Exercise instructions: Restate word for word the material below, starting at the line that contains "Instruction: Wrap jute" and stopping after the last line; skip pictures.

Given information:
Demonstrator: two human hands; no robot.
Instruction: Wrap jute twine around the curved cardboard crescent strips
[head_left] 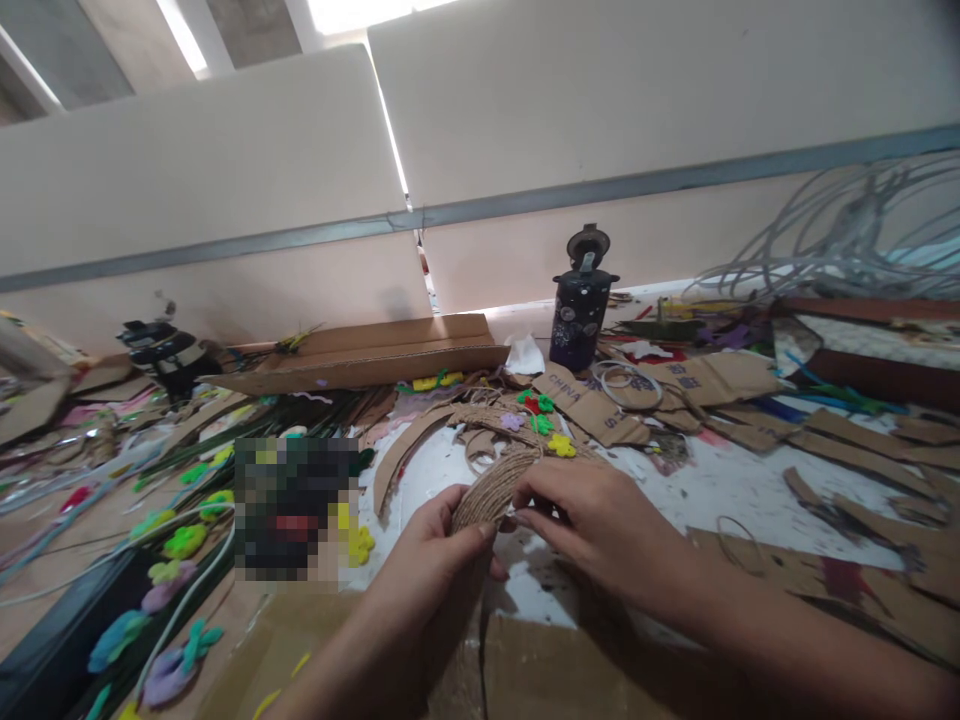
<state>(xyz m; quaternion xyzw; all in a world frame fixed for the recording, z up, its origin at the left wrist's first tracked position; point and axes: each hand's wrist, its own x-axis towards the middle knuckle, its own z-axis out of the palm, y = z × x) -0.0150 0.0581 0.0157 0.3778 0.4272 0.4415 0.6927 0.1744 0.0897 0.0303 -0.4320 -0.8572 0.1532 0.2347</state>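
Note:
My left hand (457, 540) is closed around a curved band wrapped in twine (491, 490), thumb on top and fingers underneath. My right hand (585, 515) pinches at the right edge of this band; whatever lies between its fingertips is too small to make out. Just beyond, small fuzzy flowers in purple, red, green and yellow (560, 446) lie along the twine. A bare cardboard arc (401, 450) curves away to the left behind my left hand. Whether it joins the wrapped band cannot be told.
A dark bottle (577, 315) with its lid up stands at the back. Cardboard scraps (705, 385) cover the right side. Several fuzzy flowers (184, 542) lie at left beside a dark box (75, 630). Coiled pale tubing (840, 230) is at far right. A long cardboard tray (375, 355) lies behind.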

Exercise solution:
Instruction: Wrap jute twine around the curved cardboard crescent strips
[head_left] 
<state>(xyz m; quaternion xyzw; all in a world frame fixed for the recording, z up, its origin at the left wrist's first tracked position; point and axes: each hand's wrist, its own x-axis towards the middle knuckle, its own z-axis out of the palm, y = z × x) -0.0150 0.0581 0.0157 0.3778 0.4272 0.4415 0.6927 0.1744 0.0897 0.0303 -0.4320 -0.8572 0.1532 0.2347</state>
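Note:
My left hand (457, 540) is closed around a curved band wrapped in twine (491, 490), thumb on top and fingers underneath. My right hand (585, 515) pinches at the right edge of this band; whatever lies between its fingertips is too small to make out. Just beyond, small fuzzy flowers in purple, red, green and yellow (560, 446) lie along the twine. A bare cardboard arc (401, 450) curves away to the left behind my left hand. Whether it joins the wrapped band cannot be told.
A dark bottle (577, 315) with its lid up stands at the back. Cardboard scraps (705, 385) cover the right side. Several fuzzy flowers (184, 542) lie at left beside a dark box (75, 630). Coiled pale tubing (840, 230) is at far right. A long cardboard tray (375, 355) lies behind.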

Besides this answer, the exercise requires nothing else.